→ **What you need to do**: Each line in the records below, from the one that contains "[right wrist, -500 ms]" to the one that contains "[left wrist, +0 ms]", should be reproduced exactly, the first and last included.

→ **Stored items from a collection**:

————

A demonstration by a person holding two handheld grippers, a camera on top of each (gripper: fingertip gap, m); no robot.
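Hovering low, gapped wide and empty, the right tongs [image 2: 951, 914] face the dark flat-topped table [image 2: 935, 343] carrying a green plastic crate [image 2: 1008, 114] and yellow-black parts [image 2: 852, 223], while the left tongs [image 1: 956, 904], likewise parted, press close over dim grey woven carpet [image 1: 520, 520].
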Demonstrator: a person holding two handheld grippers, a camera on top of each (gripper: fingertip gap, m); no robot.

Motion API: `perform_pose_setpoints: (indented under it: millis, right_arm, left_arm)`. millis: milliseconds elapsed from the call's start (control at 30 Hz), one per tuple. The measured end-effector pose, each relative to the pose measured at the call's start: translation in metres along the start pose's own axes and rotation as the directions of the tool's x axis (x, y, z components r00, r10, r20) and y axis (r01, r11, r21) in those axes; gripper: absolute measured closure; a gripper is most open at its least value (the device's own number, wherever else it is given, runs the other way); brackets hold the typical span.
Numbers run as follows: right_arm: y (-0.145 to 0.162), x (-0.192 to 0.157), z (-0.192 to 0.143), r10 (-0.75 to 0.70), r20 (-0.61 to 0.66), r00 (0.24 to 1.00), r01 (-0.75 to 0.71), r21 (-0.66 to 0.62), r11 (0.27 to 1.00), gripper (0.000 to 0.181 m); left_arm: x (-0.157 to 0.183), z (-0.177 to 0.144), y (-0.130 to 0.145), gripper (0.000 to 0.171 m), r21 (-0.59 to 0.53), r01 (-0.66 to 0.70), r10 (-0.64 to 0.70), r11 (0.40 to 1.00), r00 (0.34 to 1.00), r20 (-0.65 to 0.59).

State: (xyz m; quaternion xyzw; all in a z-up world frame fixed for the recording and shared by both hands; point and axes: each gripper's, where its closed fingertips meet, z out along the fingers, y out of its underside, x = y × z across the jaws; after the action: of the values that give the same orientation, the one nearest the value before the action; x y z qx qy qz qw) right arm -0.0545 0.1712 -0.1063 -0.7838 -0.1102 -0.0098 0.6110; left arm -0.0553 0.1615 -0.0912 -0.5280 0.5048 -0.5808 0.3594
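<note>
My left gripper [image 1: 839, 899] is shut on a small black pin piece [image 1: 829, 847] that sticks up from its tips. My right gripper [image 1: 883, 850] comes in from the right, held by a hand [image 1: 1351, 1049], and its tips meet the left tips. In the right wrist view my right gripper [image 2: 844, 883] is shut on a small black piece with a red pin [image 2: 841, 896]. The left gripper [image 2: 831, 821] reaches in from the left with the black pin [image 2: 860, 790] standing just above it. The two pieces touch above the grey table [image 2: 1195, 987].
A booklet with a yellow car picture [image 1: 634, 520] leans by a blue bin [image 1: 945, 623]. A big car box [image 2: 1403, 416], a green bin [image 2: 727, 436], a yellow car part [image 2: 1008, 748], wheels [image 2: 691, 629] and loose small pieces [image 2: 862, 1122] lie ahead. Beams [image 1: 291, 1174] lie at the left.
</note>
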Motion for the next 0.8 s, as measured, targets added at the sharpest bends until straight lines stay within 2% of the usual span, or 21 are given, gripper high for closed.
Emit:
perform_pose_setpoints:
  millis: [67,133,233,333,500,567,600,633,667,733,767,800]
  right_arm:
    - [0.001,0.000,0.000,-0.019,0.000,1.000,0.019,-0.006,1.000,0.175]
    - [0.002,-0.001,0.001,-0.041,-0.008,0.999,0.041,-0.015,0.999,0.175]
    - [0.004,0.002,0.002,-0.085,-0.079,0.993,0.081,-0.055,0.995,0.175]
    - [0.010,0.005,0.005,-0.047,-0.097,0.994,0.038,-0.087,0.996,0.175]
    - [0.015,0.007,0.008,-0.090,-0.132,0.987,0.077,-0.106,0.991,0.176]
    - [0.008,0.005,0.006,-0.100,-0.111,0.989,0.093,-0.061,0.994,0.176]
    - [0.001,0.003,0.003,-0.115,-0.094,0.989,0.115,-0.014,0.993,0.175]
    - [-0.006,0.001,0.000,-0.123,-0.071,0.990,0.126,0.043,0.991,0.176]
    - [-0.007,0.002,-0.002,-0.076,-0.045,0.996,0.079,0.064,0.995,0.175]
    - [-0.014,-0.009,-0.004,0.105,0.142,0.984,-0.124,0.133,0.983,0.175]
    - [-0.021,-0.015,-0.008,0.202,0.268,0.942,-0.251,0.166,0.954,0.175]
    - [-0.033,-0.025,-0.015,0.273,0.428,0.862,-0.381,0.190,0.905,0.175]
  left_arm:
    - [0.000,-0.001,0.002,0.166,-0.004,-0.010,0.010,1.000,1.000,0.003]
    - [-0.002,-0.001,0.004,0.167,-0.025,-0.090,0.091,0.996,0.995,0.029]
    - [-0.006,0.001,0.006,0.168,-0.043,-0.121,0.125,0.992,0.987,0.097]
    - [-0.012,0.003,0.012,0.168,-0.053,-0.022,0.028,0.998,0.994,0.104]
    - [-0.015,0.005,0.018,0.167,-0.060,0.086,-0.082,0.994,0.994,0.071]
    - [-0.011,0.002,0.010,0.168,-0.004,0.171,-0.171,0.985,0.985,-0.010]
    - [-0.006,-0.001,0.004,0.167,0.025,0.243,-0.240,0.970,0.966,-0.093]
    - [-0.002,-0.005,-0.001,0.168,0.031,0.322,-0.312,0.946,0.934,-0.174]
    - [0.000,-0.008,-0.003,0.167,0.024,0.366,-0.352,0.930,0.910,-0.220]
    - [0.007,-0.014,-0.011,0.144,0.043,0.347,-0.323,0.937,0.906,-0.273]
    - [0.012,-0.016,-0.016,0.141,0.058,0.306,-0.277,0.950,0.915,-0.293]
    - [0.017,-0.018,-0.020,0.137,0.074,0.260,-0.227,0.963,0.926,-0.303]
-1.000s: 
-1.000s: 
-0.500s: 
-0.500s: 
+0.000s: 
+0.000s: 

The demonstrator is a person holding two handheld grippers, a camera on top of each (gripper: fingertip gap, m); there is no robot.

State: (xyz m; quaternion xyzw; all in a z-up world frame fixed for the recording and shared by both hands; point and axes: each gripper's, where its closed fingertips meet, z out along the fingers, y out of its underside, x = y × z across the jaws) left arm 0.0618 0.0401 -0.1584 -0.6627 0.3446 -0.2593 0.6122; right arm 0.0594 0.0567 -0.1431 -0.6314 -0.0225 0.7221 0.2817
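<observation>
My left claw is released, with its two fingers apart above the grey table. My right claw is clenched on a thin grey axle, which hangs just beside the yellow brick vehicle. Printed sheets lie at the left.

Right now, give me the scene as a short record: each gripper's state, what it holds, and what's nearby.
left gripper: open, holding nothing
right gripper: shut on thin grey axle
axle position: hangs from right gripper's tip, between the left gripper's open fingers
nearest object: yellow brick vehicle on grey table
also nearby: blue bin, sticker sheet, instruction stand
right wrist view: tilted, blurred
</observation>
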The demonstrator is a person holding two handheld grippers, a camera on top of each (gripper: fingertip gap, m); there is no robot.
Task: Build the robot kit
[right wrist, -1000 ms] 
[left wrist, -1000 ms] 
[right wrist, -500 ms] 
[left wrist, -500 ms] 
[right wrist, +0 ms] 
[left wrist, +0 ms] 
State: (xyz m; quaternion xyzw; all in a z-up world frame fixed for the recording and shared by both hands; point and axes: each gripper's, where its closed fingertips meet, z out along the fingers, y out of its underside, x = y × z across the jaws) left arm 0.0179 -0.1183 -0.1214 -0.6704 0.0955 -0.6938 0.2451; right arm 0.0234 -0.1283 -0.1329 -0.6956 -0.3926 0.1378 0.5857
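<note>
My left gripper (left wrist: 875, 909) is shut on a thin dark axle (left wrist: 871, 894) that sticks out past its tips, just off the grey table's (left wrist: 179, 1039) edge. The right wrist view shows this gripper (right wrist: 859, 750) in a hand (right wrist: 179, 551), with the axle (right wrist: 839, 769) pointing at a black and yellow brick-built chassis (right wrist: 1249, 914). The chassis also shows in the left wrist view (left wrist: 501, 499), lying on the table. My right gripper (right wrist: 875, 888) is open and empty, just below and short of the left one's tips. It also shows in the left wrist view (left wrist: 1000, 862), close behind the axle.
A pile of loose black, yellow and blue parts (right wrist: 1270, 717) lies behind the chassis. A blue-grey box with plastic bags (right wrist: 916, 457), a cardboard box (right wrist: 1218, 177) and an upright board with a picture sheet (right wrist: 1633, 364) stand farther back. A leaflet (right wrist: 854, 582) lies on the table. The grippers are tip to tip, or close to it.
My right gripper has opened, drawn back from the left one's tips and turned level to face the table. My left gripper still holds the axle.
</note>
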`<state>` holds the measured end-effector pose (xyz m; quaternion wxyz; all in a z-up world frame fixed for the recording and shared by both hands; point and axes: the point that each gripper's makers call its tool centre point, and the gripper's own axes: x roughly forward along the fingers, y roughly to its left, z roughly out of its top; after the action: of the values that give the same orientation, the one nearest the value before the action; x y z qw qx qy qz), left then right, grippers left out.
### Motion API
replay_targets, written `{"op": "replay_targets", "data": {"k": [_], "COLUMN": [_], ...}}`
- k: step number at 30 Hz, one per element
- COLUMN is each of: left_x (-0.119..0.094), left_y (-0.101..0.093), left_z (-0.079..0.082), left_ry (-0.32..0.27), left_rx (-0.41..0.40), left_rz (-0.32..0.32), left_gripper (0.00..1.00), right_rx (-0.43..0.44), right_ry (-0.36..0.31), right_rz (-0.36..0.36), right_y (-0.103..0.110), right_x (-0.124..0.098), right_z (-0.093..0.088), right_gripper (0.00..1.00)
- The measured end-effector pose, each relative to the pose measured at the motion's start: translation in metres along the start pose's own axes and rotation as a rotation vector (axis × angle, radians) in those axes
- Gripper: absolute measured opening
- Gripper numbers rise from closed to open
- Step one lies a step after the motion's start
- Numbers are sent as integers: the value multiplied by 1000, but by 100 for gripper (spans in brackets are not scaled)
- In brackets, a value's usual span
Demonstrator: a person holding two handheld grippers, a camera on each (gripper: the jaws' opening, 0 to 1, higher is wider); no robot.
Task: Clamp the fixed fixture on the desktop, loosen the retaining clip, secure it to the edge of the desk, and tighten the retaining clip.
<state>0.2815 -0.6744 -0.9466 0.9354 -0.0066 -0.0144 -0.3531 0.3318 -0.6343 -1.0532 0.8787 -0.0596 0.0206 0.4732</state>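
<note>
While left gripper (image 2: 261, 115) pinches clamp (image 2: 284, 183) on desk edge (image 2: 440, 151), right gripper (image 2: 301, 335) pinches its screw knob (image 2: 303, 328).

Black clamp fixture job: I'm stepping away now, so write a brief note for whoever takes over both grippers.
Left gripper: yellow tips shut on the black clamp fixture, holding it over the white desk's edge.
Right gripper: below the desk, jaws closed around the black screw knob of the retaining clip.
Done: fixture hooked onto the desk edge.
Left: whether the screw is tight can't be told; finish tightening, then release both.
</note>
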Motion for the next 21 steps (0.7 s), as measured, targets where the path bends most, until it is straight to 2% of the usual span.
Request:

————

→ **Solution to this problem**:
[right wrist, -500 ms] 
[left wrist, -500 ms] 
[right wrist, +0 ms] 
[left wrist, +0 ms] 

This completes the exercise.